→ TO DO: The answer should be a faithful retyping of the records that follow, pictures excluded.

Items from a dataset:
○ ○ ○ ○ ○ ○ ○

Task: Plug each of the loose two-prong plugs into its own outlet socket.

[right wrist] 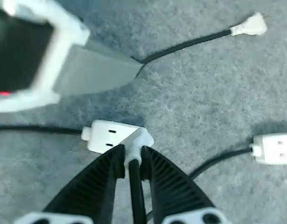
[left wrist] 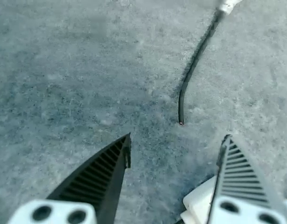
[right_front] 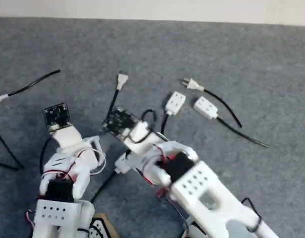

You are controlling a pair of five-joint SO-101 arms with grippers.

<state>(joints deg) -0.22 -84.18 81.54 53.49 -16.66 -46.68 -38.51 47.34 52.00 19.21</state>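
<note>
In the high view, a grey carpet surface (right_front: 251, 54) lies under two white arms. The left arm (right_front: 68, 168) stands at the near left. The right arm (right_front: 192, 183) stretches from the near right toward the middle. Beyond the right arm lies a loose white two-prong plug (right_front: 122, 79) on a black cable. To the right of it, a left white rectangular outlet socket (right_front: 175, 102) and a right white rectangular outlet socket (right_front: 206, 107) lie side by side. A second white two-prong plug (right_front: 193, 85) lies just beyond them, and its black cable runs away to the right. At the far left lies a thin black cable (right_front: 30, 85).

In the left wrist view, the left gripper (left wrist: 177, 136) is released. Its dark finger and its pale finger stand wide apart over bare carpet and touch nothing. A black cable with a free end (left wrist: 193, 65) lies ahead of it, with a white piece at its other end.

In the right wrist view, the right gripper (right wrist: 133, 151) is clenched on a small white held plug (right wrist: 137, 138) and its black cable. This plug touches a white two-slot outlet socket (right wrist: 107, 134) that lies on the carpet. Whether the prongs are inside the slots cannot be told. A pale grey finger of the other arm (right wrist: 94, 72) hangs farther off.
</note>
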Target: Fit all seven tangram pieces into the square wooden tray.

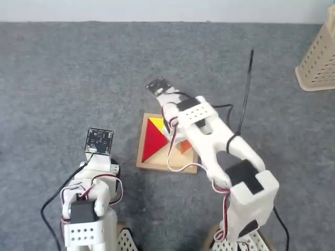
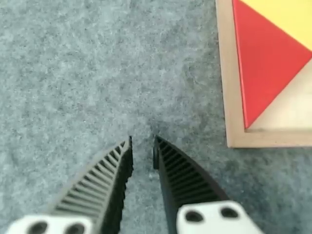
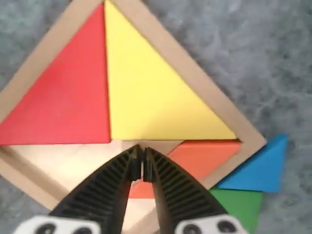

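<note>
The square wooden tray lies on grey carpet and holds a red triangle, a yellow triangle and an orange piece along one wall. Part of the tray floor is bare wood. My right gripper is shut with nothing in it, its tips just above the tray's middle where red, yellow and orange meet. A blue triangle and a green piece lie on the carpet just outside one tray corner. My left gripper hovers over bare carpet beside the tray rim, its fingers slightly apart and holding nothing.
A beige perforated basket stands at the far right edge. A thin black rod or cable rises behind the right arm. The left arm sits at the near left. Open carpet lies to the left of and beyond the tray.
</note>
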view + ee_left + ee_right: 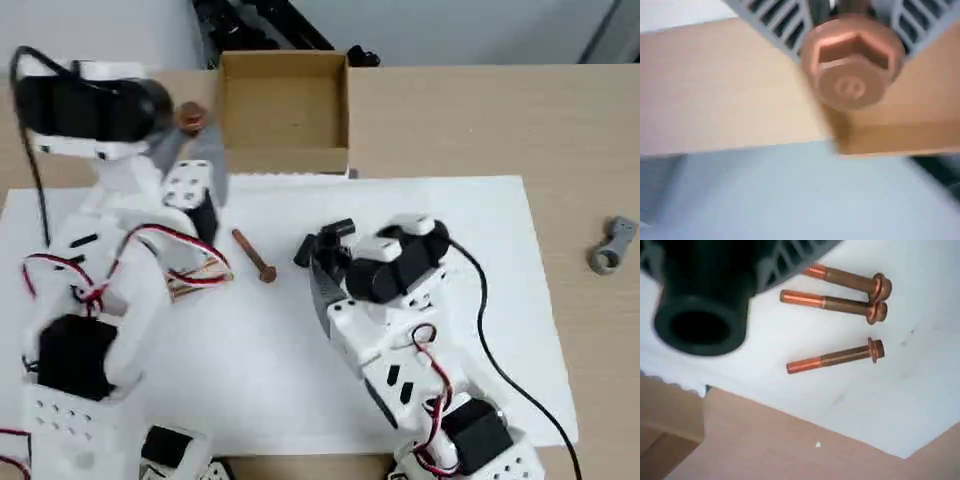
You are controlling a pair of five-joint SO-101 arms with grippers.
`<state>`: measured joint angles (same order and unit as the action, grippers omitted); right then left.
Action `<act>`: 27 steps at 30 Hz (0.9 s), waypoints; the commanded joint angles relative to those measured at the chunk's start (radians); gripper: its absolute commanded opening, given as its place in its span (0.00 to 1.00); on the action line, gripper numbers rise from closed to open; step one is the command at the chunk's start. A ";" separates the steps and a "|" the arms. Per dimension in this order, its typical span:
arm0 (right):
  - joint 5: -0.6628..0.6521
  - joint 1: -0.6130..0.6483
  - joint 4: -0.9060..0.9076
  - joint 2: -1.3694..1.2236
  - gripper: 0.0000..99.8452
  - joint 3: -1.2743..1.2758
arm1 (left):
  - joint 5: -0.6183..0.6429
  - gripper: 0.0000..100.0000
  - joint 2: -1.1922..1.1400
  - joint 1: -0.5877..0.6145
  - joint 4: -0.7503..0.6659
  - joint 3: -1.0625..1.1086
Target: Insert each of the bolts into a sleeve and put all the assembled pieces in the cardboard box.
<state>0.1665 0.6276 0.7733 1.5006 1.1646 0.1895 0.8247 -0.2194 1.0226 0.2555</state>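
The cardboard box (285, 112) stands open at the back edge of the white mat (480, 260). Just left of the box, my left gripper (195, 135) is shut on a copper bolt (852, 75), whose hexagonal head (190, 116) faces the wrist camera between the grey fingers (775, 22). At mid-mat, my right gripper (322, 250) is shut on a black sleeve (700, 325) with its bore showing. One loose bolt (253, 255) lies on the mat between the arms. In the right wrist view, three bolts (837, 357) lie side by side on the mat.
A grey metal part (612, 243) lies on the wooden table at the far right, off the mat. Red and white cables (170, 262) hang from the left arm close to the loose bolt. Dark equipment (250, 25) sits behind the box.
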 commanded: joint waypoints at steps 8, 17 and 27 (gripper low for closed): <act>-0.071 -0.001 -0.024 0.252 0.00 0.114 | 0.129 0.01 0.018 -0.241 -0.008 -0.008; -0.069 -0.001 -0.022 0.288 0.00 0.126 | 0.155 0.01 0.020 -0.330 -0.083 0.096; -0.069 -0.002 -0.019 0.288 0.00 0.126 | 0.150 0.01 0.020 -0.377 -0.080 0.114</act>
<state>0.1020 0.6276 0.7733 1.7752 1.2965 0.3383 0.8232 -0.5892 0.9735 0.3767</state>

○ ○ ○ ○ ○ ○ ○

→ RESULT:
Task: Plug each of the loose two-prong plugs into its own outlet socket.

[right wrist] 
[left wrist] 
[right_front] 

You are controlling a pair of five-joint SO-101 arms with grippers.

<state>(joints deg) -0.22 -84.18 81.54 53.49 -16.66 -46.68 -38.51 47.34 52.00 19.21</state>
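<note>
In the high view, a grey carpet surface (right_front: 251, 54) lies under two white arms. The left arm (right_front: 68, 168) stands at the near left. The right arm (right_front: 192, 183) stretches from the near right toward the middle. Beyond the right arm lies a loose white two-prong plug (right_front: 122, 79) on a black cable. To the right of it, a left white rectangular outlet socket (right_front: 175, 102) and a right white rectangular outlet socket (right_front: 206, 107) lie side by side. A second white two-prong plug (right_front: 193, 85) lies just beyond them, and its black cable runs away to the right. At the far left lies a thin black cable (right_front: 30, 85).

In the left wrist view, the left gripper (left wrist: 177, 136) is released. Its dark finger and its pale finger stand wide apart over bare carpet and touch nothing. A black cable with a free end (left wrist: 193, 65) lies ahead of it, with a white piece at its other end.

In the right wrist view, the right gripper (right wrist: 133, 151) is clenched on a small white held plug (right wrist: 137, 138) and its black cable. This plug touches a white two-slot outlet socket (right wrist: 107, 134) that lies on the carpet. Whether the prongs are inside the slots cannot be told. A pale grey finger of the other arm (right wrist: 94, 72) hangs farther off.
</note>
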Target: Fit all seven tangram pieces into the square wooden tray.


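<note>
The square wooden tray lies on grey carpet and holds a red triangle, a yellow triangle and an orange piece along one wall. Part of the tray floor is bare wood. My right gripper is shut with nothing in it, its tips just above the tray's middle where red, yellow and orange meet. A blue triangle and a green piece lie on the carpet just outside one tray corner. My left gripper hovers over bare carpet beside the tray rim, its fingers slightly apart and holding nothing.
A beige perforated basket stands at the far right edge. A thin black rod or cable rises behind the right arm. The left arm sits at the near left. Open carpet lies to the left of and beyond the tray.
</note>
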view + ee_left + ee_right: 
You are controlling a pair of five-joint SO-101 arms with grippers.
`<state>`: measured joint angles (same order and unit as the action, grippers omitted); right then left.
Action `<act>`: 27 steps at 30 Hz (0.9 s), waypoints; the commanded joint angles relative to those measured at the chunk's start (radians); gripper: its absolute commanded opening, given as its place in its span (0.00 to 1.00); on the action line, gripper numbers rise from closed to open; step one is the command at the chunk's start. A ";" separates the steps and a "|" the arms. Per dimension in this order, its typical span:
arm0 (right):
  - joint 5: -0.6628..0.6521
  - joint 1: -0.6130..0.6483
  - joint 4: -0.9060..0.9076
  - joint 2: -1.3694..1.2236
  - gripper: 0.0000..99.8452
  - joint 3: -1.2743..1.2758
arm1 (left):
  - joint 5: -0.6183..0.6429
  - gripper: 0.0000..100.0000
  - joint 2: -1.1922..1.1400
  - joint 1: -0.5877..0.6145
  - joint 4: -0.7503..0.6659
  - joint 3: -1.0625..1.1086
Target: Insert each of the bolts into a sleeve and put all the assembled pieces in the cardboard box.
<state>0.1665 0.6276 0.7733 1.5006 1.1646 0.1895 0.8247 -0.2194 1.0226 0.2555</state>
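The cardboard box (285, 112) stands open at the back edge of the white mat (480, 260). Just left of the box, my left gripper (195, 135) is shut on a copper bolt (852, 75), whose hexagonal head (190, 116) faces the wrist camera between the grey fingers (775, 22). At mid-mat, my right gripper (322, 250) is shut on a black sleeve (700, 325) with its bore showing. One loose bolt (253, 255) lies on the mat between the arms. In the right wrist view, three bolts (837, 357) lie side by side on the mat.
A grey metal part (612, 243) lies on the wooden table at the far right, off the mat. Red and white cables (170, 262) hang from the left arm close to the loose bolt. Dark equipment (250, 25) sits behind the box.
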 commanded: joint waypoints at steps 8, 17 and 27 (gripper low for closed): <act>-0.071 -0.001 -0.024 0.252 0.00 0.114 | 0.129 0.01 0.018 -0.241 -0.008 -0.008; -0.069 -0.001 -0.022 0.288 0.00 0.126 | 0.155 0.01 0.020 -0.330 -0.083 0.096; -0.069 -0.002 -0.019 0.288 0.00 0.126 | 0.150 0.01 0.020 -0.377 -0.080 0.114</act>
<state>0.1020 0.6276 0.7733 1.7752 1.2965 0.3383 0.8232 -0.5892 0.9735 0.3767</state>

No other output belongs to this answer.